I think someone added the MPPE option to this VPN plug-in that wanted to use encrypted L2TP connections without IPsec.

[dkosovic]

I've released network-manager-l2tp-1.2.8 PPA package for Ubuntu 16.04, one significant thing I changed was the package dependency from strongswan to strongswan | libreswan (i.e. strongswan or libreswan).
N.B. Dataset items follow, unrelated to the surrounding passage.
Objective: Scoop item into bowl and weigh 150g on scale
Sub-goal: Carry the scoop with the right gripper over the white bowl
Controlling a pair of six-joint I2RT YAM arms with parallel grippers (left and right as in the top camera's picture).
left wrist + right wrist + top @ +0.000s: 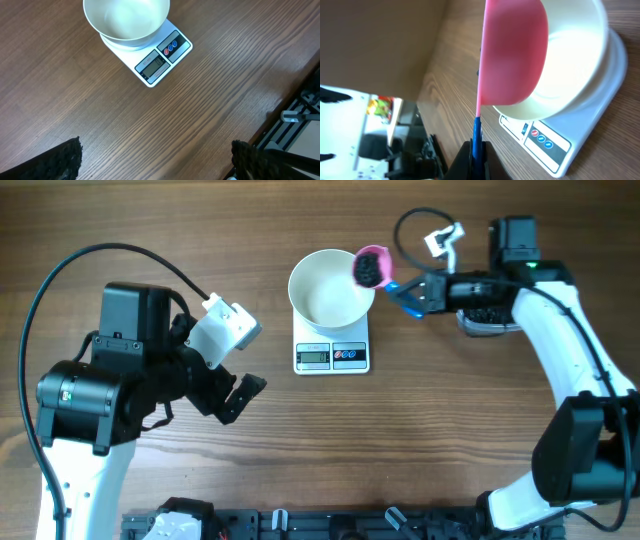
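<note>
bowl (330,288) sits on scale (332,357), interior appears empty. right gripper (408,292) pinches pink scoop (377,252) by its blue handle, black pellets (368,271) loaded, cup over bowl rim. left gripper (238,398) spread wide, holding nothing. pouring and weighing outstanding

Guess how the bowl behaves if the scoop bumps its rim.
Bowl just rests on the scale, overhanging it, so it could slide or tip. Looks rigid, smooth, empty: probably light. Scoop hovers at its rim.
</note>
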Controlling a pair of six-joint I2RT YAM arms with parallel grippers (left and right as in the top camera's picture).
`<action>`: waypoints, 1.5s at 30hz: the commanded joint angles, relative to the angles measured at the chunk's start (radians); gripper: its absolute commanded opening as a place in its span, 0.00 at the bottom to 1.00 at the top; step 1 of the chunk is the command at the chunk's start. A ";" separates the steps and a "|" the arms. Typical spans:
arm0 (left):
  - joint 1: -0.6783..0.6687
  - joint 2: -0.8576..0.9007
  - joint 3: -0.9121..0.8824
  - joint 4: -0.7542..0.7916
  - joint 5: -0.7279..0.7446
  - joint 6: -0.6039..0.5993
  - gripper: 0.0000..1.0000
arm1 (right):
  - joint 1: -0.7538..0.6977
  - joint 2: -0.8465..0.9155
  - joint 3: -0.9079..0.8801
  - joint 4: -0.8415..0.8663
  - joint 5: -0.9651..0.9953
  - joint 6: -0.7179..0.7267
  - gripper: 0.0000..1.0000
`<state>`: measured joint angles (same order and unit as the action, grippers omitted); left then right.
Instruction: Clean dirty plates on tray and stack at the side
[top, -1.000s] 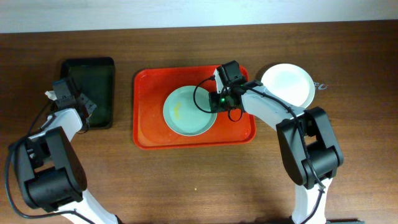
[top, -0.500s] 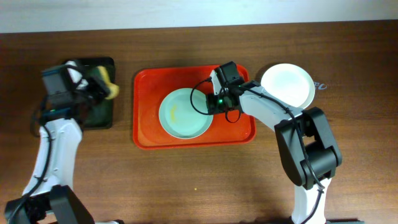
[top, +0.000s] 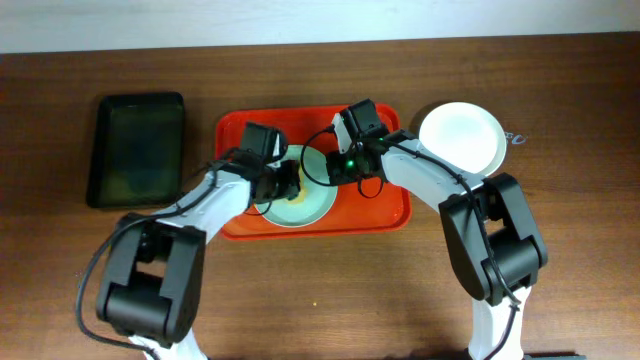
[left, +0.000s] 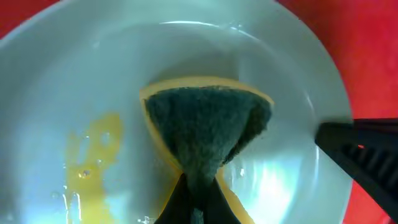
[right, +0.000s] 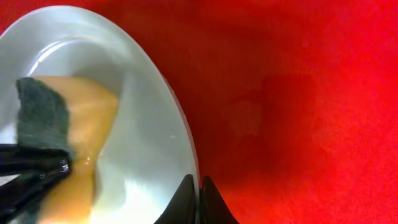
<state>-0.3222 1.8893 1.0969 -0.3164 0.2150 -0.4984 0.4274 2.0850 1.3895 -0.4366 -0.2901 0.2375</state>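
Observation:
A pale mint plate (top: 312, 203) lies on the red-orange tray (top: 232, 180). My left gripper (top: 285, 180) is shut on a yellow-and-green sponge (left: 205, 121) and presses it onto the plate's middle (left: 62, 81), next to a yellow smear (left: 93, 155). My right gripper (top: 340, 165) is shut on the plate's right rim (right: 149, 124), jaws (right: 199, 202) pinching its edge over the tray floor (right: 298, 93). A white plate (top: 460, 137) sits on the table right of the tray. I see no third plate.
A black rectangular tray (top: 140, 148) lies at the far left on the wooden table. The two arms meet over the red tray, close together. The right gripper's finger (left: 364, 155) shows at the plate's edge in the left wrist view.
My left arm swung from the black tray to the mint plate, carrying the sponge, and now presses it on the plate. My right gripper kept its hold on the rim and moved slightly left.

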 joint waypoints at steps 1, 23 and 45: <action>-0.002 0.014 0.001 -0.068 -0.315 -0.013 0.00 | 0.004 0.008 0.025 0.006 -0.017 0.006 0.04; 0.006 0.127 0.146 -0.206 -0.409 -0.080 0.00 | 0.004 0.008 0.030 0.003 -0.016 0.005 0.04; 0.539 -0.031 0.150 -0.035 -0.418 0.099 0.00 | 0.004 0.009 0.030 0.006 -0.013 0.005 0.04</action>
<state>0.2138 1.7702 1.2465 -0.3691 -0.2443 -0.4606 0.4355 2.1002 1.4067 -0.4328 -0.3119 0.2401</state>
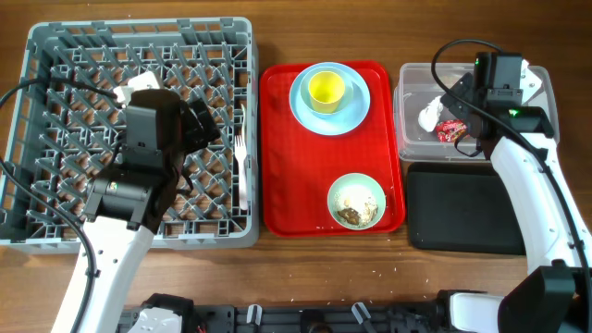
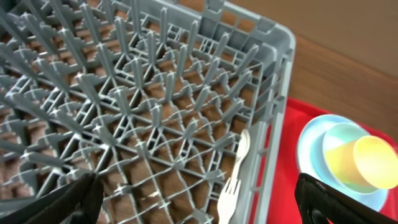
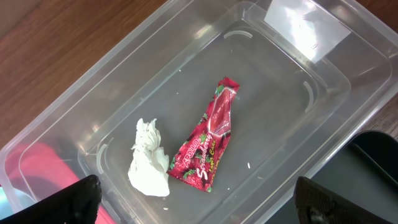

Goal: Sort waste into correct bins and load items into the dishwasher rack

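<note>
1. The large square grey plastic dishwasher rack (image 1: 55, 139) fills the left end of the table.
2. A white plastic fork (image 2: 235, 180) lies inside it along the right wall, tines toward the near edge.
3. The left gripper (image 2: 199, 208) hovers over the rack's pegs, jaws spread wide and holding nothing.
4. The flat red serving tray (image 1: 282, 185) sits mid-table, just beside the rack.
5. At its far end, the round light-blue plate (image 1: 359, 113) carries a pale mint-green bowl (image 2: 336, 134) with the small yellow cup (image 1: 326, 89) inside.
6. At its near end stands a second mint-green bowl (image 1: 356, 201) holding brown and white food scraps (image 1: 351, 215).
7. The clear plastic rectangular tub (image 1: 412, 139) stands at the far right corner.
8. The shiny red crinkled wrapper (image 3: 208, 146) and the small crumpled white tissue (image 3: 148, 163) lie touching on its floor.
9. The right gripper (image 3: 199, 208) hangs over the tub, jaws wide and empty.
10. The shallow black rectangular tray (image 1: 462, 217) lies just beside the tub, toward the near edge.
</note>
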You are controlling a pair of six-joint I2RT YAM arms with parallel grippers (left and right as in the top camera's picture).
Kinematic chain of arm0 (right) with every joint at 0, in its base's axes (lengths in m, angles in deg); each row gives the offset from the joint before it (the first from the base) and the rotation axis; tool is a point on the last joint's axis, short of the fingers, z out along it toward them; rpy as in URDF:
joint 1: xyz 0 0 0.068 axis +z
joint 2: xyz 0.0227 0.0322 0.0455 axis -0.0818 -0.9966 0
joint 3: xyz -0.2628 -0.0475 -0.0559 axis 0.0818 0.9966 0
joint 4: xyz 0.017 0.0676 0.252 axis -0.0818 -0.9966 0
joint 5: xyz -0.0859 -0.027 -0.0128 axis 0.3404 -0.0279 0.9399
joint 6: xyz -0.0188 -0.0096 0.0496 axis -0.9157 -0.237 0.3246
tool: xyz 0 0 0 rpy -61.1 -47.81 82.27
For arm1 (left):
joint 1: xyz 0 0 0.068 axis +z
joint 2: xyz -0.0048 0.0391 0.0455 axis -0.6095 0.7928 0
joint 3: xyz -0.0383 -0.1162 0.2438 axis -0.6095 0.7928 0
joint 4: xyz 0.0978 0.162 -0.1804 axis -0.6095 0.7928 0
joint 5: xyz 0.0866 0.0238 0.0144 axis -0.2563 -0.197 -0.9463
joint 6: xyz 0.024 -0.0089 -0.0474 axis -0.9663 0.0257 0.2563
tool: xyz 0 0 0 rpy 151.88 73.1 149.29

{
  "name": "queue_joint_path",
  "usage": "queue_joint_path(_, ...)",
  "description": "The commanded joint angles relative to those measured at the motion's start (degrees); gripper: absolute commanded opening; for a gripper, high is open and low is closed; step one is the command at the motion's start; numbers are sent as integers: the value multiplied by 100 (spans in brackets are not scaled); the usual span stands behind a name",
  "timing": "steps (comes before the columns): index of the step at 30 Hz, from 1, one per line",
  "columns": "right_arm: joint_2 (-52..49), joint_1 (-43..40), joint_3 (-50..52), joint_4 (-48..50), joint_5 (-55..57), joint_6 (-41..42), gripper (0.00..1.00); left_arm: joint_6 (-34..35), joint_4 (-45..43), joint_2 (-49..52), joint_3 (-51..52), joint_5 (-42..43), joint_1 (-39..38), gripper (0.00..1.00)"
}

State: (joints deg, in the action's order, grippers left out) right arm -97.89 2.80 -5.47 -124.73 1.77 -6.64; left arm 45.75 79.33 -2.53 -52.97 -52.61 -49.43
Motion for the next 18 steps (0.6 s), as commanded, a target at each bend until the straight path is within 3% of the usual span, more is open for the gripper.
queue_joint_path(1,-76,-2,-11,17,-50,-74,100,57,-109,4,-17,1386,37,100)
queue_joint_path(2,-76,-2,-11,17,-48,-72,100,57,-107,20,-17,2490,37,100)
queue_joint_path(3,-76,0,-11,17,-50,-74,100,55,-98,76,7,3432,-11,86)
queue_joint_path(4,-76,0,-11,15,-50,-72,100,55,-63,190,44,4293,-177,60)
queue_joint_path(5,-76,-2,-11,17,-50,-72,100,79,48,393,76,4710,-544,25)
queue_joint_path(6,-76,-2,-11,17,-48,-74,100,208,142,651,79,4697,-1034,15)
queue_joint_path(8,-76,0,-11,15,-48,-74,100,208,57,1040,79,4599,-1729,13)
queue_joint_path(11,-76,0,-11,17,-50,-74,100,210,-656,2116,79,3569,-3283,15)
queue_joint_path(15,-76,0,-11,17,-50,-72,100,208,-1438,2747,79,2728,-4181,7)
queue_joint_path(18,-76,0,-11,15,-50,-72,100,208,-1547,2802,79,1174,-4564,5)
I backported the libreswan package from Ubuntu 17.04 (zesty) and made it available in the same PPA:

• https://launchpad.net/~nm-l2tp/+archive/ubuntu/network-manager-l2tp

Could you try updating network-manager-l2tp and network-manager-l2tp-gnome to version 1.2.8, then install libreswan with the following (which will also uninstall strongswan) :

sudo apt install libreswan

Then try the VPN connection again. You can also remove the entries in Phase1 and Phase2 Algorithms text boxes as libreswan hasn't removed the cipher you are using from its defaults.

if you still have issues, try the following to verify your system for possible libreswan IPsec connection issues:

sudo ipsec restart
sudo ipsec verify

[shyamsathyanathan]

Hey! Thank you very much for porting this to libreswan! This seems to be working now.